この作品とこのひとつ前のアルバム「BABY BLUE」は高校生の頃毎日のように聴いた。今でも歌詞カードなしですべての曲を歌える。たとえ甘いラブソングであっても、イージーなダンス・チューンであっても、あるいは気取ったティーンエイジ・ブルースであっても、完成されたポップ・ミュージックにはそれ自体に高い批評性があり、歌い継がれるに値する凄みがある。美しいメロディを優しく、細い声で歌う銀次は僕の永遠のアイドルだ。
FLOWER / ミュート・ビート
Overheat (1987)
インストのレゲエ・バンドというだけで「ちょっと…」と敬遠する人も少なくないと思うが、ミュート・ビートは確かに他に似たバンドが見当たらないワン・アンド・オンリーの存在である。洋楽でも邦楽でも人のボーカルが入った音楽しか好んでは聴かないのが僕もそうだったのだが、このバンドだけは別。初めて聴いたときからその他に類のない音楽に圧倒されもう30年以上聴き続けている。彼らの音楽にしか埋められないものがあるのだ。

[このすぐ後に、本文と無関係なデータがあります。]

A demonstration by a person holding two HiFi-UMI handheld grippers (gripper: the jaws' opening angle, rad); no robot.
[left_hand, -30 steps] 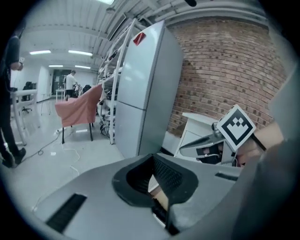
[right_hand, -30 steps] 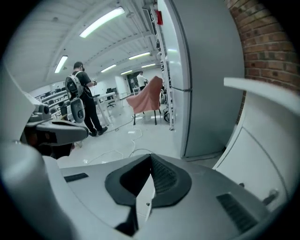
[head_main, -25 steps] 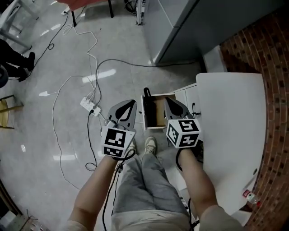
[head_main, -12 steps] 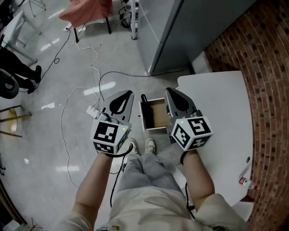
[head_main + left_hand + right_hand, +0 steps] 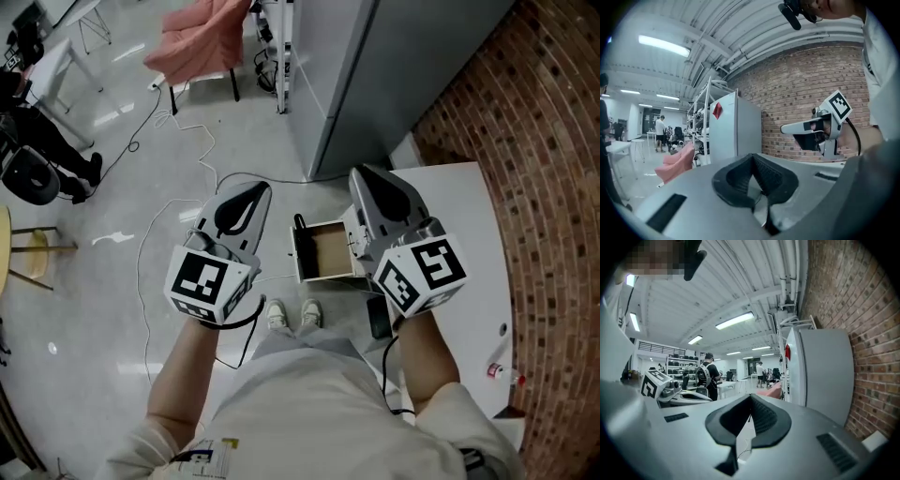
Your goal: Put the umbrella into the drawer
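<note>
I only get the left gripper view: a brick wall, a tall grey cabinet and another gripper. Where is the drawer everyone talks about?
Observer: Low down, out of your view. The head view shows the drawer pulled open beside a white table.
Operator: Anything in it?
Observer: As far as the head view shows, only its bare brown bottom.
Operator: Does that other gripper hold something?
Observer: No. In its own view the right gripper has its jaws together with nothing between them.
</note>
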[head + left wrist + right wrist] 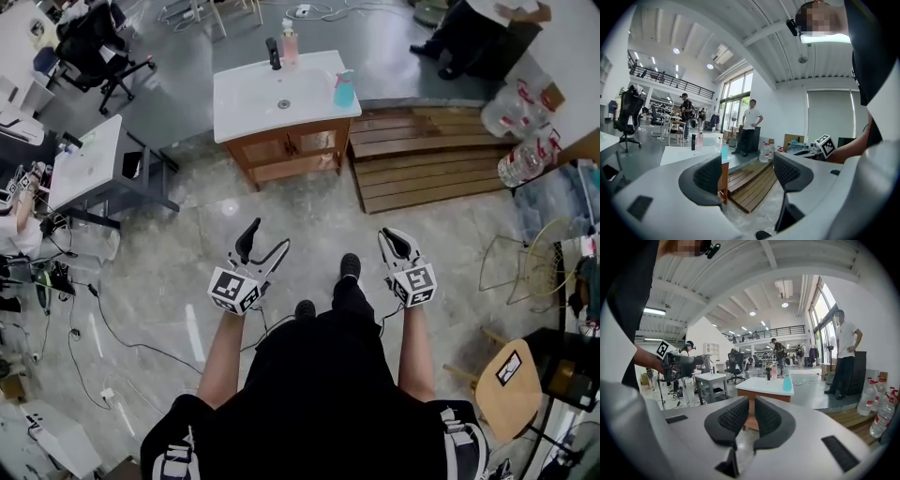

まず印象に残るのはこのバンドの中心であるこだま和文のトランペットである。ボーカルの代わりにメロディを奏でる彼のラッパは饒舌だ。歌詞こそないものの、彼のトランペットは間違いなく何かを歌っている。華のあるつややかなトランペットのリード・メロディはインストの先入観を裏切る極めて個的で記名的なものだ。しかし、繰り返し彼らの音楽を聴いているうちに、それを本当に支配しているのが何なのかが少しずつ分かってくる。
それはストイックなバック・トラックの陶酔だ。繰り返されるレゲエのリズムに潜む呪術的な熱、正確無比なビートが作り出す可視化された時間。こだまのトランペットが饒舌であればあるだけ、その背後にあるリズムのクールな発熱が際立つ。このコントラストこそが彼らの骨格だと言っていい。今でも気持ちがざわついたときにはミュート・ビートを聴く。混乱を整理し高ぶりを鎮める一方で、強く何かをひと突きする、これはそんな音楽。
omni / ゴメス・ザ・ヒットマン
Vap (2003)
このセレクションの中では唯一の21世紀の作品。僕としては30代になってから聴いたアルバムで、正直30過ぎてから新しい、それも邦楽のアーティストをこのレベルで好きになるとは思わなかった。もちろんそこにはそれなりの経緯があり、物語がある訳で、それはここでは詳しくは書かないが、ともかく僕の手許にはゴメス・ザ・ヒットマンというアーティストのアルバムが残され、それは僕の新しいフェイバリットになった。ああ、善き哉。
ネオ・アコースティックから影響を受けた爽やかなギター・ポップが彼らの持ち味ではあるが、このアルバムはストレートなポップ・ソングであるよりも、そこに、ある種の内省とか陰りのようなものを含んだブルースに近いもの。精緻に積み上げられた言葉のひとつひとつは日常的なものであるが、そこに描き出される光景は日常の時間の流れがふと止まる一瞬に顔を上げた僕たちが目にするシーンであり、その意味で優れて文学的なものだ。
ゴメス・ザ・ヒットマンは都市の深い闇よりは郊外の明るい住宅地に似合う。郊外は、人々が眠り、目覚め、そこからまたどこかへ「出かけて行く」場所。そこは旅の根拠地であり、予め移動を前提とした場所、そしてまた帰るべき場所。そこには都市とは違った種類のブルースがあり、目に見えない些細な起伏を抱えた日常がある。毎日小さな旅を積み重ねながら生活している僕たちの物語を奏でて行く、これは新しいサバービアのブルース。